Dataset items:
────────────────

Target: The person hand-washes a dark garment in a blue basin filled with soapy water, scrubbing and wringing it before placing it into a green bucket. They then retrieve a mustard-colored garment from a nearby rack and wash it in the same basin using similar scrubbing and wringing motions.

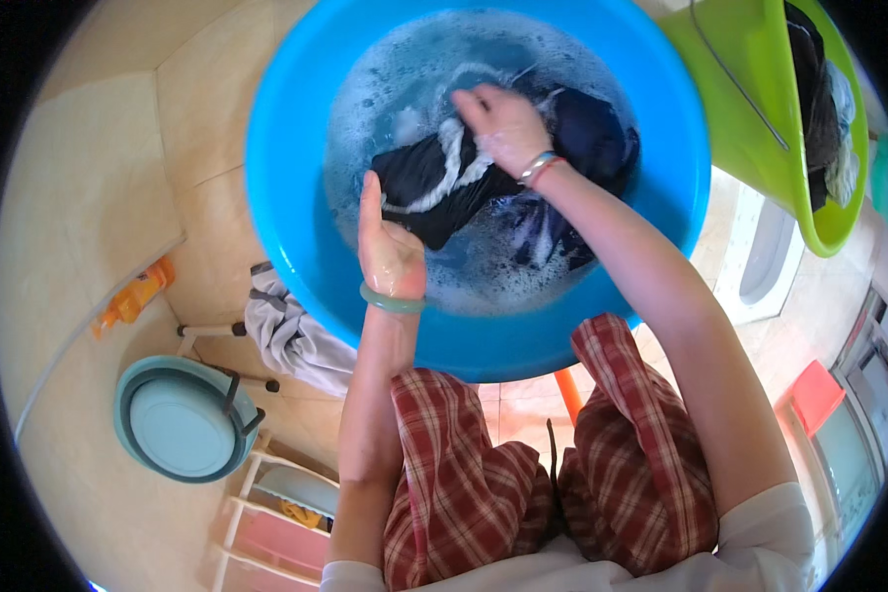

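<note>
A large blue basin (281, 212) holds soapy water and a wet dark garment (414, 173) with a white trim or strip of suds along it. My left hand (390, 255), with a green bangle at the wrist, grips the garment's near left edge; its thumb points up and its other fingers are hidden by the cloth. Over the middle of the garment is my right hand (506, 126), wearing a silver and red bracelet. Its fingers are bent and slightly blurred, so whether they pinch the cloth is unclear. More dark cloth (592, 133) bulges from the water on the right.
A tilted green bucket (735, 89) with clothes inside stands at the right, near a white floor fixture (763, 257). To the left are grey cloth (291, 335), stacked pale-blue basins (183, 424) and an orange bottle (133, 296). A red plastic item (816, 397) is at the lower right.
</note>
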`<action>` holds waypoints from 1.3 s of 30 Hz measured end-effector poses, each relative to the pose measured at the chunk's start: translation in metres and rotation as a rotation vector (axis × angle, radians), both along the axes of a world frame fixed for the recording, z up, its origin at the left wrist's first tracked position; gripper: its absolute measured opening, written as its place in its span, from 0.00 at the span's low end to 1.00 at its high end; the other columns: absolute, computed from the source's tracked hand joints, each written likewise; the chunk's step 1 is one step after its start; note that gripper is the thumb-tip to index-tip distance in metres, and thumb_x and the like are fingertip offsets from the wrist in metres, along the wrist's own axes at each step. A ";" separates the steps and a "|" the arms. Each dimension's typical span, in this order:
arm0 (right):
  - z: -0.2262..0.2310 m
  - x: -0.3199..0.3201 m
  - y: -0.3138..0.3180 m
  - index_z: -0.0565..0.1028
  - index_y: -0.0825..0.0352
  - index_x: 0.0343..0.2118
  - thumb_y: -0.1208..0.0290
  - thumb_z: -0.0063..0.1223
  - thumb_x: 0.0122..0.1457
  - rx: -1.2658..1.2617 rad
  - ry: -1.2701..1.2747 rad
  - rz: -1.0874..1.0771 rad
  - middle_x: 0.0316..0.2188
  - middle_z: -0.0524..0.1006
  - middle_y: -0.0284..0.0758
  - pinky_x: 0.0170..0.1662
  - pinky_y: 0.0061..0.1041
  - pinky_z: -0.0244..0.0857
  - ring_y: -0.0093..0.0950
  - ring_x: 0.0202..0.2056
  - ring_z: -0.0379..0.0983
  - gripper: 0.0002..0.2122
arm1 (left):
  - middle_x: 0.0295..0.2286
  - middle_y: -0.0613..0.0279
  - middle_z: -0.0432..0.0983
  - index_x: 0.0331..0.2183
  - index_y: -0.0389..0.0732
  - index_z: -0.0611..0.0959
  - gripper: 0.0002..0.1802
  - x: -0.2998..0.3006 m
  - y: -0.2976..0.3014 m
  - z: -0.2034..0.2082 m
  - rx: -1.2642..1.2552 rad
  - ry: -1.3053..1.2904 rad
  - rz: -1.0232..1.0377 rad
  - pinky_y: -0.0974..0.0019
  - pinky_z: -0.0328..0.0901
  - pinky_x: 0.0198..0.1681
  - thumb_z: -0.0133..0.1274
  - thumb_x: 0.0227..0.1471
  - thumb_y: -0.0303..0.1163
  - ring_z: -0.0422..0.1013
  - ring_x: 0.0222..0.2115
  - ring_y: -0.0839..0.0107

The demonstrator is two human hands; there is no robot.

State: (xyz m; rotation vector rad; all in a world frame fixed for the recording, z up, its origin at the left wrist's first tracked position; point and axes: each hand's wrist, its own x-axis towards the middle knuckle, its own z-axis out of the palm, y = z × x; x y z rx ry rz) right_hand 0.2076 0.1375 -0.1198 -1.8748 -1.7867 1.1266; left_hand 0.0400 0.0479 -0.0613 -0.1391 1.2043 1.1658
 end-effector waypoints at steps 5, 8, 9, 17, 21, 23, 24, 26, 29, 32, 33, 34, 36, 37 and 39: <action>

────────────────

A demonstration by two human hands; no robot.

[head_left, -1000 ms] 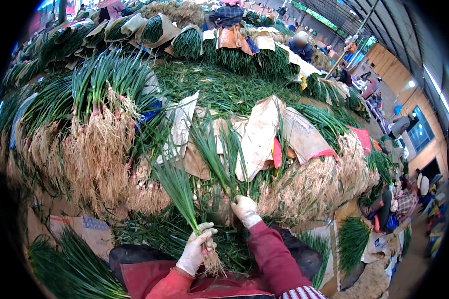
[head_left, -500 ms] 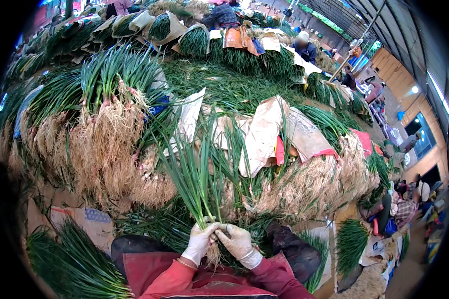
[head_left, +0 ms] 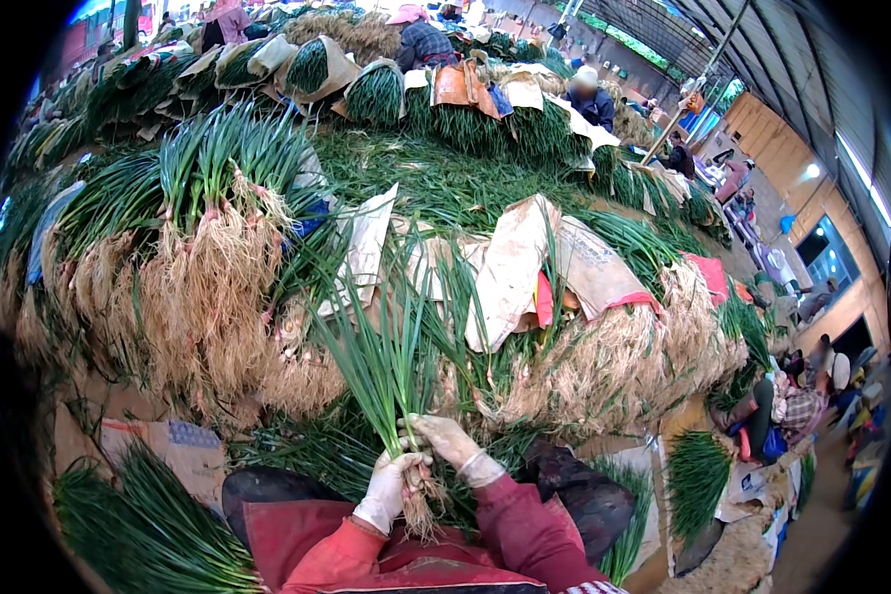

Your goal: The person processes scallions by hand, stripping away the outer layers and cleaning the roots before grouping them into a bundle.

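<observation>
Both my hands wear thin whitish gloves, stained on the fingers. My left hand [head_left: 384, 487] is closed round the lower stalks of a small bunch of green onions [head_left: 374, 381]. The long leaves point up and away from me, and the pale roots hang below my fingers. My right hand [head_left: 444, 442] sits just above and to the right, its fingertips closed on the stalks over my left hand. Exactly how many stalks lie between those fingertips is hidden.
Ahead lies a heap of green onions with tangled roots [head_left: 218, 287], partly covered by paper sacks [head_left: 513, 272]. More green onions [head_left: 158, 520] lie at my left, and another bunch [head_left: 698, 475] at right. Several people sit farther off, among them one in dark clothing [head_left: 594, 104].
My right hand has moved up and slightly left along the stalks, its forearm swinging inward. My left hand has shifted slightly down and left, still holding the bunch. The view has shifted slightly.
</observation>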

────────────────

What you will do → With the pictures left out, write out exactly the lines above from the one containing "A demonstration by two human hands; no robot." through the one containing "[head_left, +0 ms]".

Task answer →
A demonstration by two human hands; no robot.

[head_left, -1000 ms] 
[head_left, -500 ms] 
[head_left, +0 ms] 

The exercise requires nothing more.